● EXERCISE
Everything in the records should be repeated exactly.
---------- SUPPLIED MATERIAL ----------
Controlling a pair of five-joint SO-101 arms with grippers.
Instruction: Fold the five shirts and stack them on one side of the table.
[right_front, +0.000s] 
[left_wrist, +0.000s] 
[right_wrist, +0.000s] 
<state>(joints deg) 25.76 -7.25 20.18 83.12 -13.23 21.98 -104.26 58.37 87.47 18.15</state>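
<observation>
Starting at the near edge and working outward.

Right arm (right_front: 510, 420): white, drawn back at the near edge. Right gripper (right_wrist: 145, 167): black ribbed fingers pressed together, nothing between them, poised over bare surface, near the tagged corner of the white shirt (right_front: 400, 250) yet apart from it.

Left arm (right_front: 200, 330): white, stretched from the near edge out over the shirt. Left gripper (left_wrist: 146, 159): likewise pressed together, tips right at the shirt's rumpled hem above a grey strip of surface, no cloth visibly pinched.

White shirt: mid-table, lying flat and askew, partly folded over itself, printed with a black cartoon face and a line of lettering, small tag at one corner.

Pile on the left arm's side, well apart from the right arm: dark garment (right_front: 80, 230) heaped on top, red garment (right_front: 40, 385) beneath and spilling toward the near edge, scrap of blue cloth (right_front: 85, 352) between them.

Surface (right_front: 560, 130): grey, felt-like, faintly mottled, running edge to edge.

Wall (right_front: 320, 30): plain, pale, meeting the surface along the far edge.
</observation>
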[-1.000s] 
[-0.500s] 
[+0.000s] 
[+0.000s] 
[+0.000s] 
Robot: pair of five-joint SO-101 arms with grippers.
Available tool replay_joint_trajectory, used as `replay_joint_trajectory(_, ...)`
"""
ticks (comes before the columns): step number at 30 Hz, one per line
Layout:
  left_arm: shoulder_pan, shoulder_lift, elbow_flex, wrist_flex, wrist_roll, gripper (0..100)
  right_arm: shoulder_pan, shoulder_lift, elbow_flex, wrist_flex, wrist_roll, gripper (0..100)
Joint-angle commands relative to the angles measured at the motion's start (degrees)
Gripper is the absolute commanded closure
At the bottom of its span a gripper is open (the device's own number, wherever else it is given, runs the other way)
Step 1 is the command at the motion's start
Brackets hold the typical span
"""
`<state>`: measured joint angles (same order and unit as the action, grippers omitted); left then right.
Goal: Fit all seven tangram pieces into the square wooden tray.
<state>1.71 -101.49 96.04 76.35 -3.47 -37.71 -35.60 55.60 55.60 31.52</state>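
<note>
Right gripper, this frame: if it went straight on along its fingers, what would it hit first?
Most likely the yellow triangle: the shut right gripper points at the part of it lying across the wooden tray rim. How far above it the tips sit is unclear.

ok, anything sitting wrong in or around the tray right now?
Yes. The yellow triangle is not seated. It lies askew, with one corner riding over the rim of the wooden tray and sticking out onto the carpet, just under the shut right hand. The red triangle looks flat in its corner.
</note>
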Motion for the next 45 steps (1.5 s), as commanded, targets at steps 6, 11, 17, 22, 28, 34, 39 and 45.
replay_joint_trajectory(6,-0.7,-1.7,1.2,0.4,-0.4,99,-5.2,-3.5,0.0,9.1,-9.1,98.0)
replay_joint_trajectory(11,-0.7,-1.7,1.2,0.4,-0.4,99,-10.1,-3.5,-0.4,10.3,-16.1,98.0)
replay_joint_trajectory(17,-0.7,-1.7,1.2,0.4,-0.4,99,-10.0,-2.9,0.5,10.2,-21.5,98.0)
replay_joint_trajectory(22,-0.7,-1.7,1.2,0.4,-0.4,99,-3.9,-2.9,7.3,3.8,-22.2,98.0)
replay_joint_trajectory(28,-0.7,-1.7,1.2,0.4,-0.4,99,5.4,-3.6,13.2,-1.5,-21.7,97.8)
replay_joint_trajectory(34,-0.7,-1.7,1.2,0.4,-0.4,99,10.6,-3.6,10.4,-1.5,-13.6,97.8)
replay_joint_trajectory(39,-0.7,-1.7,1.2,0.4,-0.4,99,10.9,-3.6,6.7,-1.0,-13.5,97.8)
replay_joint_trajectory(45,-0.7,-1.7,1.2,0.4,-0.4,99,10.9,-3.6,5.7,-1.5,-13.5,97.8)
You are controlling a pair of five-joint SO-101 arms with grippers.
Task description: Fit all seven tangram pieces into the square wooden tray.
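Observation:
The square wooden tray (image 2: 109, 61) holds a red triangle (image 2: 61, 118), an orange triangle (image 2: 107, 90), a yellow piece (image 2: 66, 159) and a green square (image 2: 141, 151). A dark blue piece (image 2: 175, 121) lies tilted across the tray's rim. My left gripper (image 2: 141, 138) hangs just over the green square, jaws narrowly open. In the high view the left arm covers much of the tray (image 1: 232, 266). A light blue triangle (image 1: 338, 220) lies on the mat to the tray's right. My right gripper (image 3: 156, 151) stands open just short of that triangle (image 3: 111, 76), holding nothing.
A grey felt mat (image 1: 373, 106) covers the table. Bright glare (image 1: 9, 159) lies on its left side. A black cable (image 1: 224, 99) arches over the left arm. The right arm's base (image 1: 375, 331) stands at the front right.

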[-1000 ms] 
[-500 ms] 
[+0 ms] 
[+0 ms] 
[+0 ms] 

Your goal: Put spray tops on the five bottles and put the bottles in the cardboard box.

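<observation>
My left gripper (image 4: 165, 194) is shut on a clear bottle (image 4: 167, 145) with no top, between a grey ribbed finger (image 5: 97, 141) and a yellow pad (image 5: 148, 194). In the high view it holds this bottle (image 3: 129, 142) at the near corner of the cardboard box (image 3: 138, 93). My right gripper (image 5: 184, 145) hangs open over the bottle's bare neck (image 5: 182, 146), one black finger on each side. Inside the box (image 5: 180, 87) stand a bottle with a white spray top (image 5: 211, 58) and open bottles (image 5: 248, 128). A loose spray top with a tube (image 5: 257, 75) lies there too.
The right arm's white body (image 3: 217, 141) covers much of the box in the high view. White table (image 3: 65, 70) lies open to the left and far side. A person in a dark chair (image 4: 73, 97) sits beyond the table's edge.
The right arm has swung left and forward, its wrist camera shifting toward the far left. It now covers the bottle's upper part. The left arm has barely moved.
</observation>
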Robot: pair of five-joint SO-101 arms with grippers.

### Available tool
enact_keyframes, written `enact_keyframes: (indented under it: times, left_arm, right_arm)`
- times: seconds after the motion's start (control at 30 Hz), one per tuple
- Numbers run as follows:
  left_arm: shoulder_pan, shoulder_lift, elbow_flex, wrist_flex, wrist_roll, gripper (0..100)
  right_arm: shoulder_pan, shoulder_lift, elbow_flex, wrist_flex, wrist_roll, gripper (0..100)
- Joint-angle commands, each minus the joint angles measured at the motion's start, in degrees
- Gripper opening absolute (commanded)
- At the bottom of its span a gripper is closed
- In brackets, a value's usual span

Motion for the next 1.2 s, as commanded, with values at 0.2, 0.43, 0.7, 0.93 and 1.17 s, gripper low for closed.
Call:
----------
● EXERCISE OUTPUT
Controlling a pair of five-joint SO-101 arms with grippers.
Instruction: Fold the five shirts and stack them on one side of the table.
[right_front, +0.000s] 
[left_wrist, +0.000s] 
[right_wrist, +0.000s] 
<state>(joints deg) 25.76 -7.25 20.18 83.12 -13.23 21.98 -104.26 58.37 87.47 18.15</state>
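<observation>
Starting at the near edge and working outward.

Right arm (right_front: 510, 420): white, drawn back at the near edge. Right gripper (right_wrist: 145, 167): black ribbed fingers pressed together, nothing between them, poised over bare surface, near the tagged corner of the white shirt (right_front: 400, 250) yet apart from it.

Left arm (right_front: 200, 330): white, stretched from the near edge out over the shirt. Left gripper (left_wrist: 146, 159): likewise pressed together, tips right at the shirt's rumpled hem above a grey strip of surface, no cloth visibly pinched.

White shirt: mid-table, lying flat and askew, partly folded over itself, printed with a black cartoon face and a line of lettering, small tag at one corner.

Pile on the left arm's side, well apart from the right arm: dark garment (right_front: 80, 230) heaped on top, red garment (right_front: 40, 385) beneath and spilling toward the near edge, scrap of blue cloth (right_front: 85, 352) between them.

Surface (right_front: 560, 130): grey, felt-like, faintly mottled, running edge to edge.

Wall (right_front: 320, 30): plain, pale, meeting the surface along the far edge.
</observation>
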[-1.000s] 
[-0.500s] 
[+0.000s] 
[+0.000s] 
[+0.000s] 
Robot: pair of five-joint SO-101 arms with grippers.
Available tool replay_joint_trajectory, used as `replay_joint_trajectory(_, ...)`
"""
ticks (comes before the columns): step number at 30 Hz, one per line
Layout:
  left_arm: shoulder_pan, shoulder_lift, elbow_flex, wrist_flex, wrist_roll, gripper (0..100)
  right_arm: shoulder_pan, shoulder_lift, elbow_flex, wrist_flex, wrist_roll, gripper (0..100)
Joint-angle commands relative to the angles measured at the motion's start (degrees)
Gripper is the absolute commanded closure
At the bottom of its span a gripper is open (the device's own number, wherever else it is given, runs the other way)
Step 1 is the command at the motion's start
Brackets hold the typical span
"""
`<state>`: measured joint angles (same order and unit as the action, grippers omitted); left then right.
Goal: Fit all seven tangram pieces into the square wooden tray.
<state>1.71 -101.49 96.04 76.35 -3.47 -37.71 -35.60 55.60 55.60 31.52</state>
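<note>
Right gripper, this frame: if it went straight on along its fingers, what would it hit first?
Most likely the yellow triangle: the shut right gripper points at the part of it lying across the wooden tray rim. How far above it the tips sit is unclear.

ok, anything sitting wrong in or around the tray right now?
Yes. The yellow triangle is not seated. It lies askew, with one corner riding over the rim of the wooden tray and sticking out onto the carpet, just under the shut right hand. The red triangle looks flat in its corner.
</note>
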Motion for the next 45 steps (1.5 s), as commanded, targets at steps 6, 11, 17, 22, 28, 34, 39 and 45.
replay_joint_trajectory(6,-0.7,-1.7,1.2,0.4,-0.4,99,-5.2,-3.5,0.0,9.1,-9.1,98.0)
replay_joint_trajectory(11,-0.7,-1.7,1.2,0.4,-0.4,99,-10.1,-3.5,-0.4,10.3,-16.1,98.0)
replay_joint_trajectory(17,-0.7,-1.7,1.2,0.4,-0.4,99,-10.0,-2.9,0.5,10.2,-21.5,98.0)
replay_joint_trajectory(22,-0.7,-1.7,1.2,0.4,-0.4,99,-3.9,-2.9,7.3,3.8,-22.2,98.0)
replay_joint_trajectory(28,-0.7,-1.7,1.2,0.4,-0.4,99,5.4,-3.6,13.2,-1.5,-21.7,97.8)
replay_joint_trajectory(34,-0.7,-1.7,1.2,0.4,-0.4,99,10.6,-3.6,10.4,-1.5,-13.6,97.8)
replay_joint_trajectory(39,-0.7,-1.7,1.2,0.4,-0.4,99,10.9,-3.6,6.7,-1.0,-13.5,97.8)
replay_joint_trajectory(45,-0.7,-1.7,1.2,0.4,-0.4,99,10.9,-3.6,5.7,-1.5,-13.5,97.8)
You are controlling a pair of five-joint SO-101 arms with grippers.
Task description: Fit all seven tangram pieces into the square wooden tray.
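Observation:
The square wooden tray (image 2: 109, 61) holds a red triangle (image 2: 61, 118), an orange triangle (image 2: 107, 90), a yellow piece (image 2: 66, 159) and a green square (image 2: 141, 151). A dark blue piece (image 2: 175, 121) lies tilted across the tray's rim. My left gripper (image 2: 141, 138) hangs just over the green square, jaws narrowly open. In the high view the left arm covers much of the tray (image 1: 232, 266). A light blue triangle (image 1: 338, 220) lies on the mat to the tray's right. My right gripper (image 3: 156, 151) stands open just short of that triangle (image 3: 111, 76), holding nothing.
A grey felt mat (image 1: 373, 106) covers the table. Bright glare (image 1: 9, 159) lies on its left side. A black cable (image 1: 224, 99) arches over the left arm. The right arm's base (image 1: 375, 331) stands at the front right.
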
[-1000 ms] 
[-500 ms] 
[+0 ms] 
[+0 ms] 
[+0 ms] 

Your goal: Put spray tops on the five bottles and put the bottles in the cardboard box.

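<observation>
My left gripper (image 4: 165, 194) is shut on a clear bottle (image 4: 167, 145) with no top, between a grey ribbed finger (image 5: 97, 141) and a yellow pad (image 5: 148, 194). In the high view it holds this bottle (image 3: 129, 142) at the near corner of the cardboard box (image 3: 138, 93). My right gripper (image 5: 184, 145) hangs open over the bottle's bare neck (image 5: 182, 146), one black finger on each side. Inside the box (image 5: 180, 87) stand a bottle with a white spray top (image 5: 211, 58) and open bottles (image 5: 248, 128). A loose spray top with a tube (image 5: 257, 75) lies there too.
The right arm's white body (image 3: 217, 141) covers much of the box in the high view. White table (image 3: 65, 70) lies open to the left and far side. A person in a dark chair (image 4: 73, 97) sits beyond the table's edge.
The right arm has swung left and forward, its wrist camera shifting toward the far left. It now covers the bottle's upper part. The left arm has barely moved.
</observation>
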Robot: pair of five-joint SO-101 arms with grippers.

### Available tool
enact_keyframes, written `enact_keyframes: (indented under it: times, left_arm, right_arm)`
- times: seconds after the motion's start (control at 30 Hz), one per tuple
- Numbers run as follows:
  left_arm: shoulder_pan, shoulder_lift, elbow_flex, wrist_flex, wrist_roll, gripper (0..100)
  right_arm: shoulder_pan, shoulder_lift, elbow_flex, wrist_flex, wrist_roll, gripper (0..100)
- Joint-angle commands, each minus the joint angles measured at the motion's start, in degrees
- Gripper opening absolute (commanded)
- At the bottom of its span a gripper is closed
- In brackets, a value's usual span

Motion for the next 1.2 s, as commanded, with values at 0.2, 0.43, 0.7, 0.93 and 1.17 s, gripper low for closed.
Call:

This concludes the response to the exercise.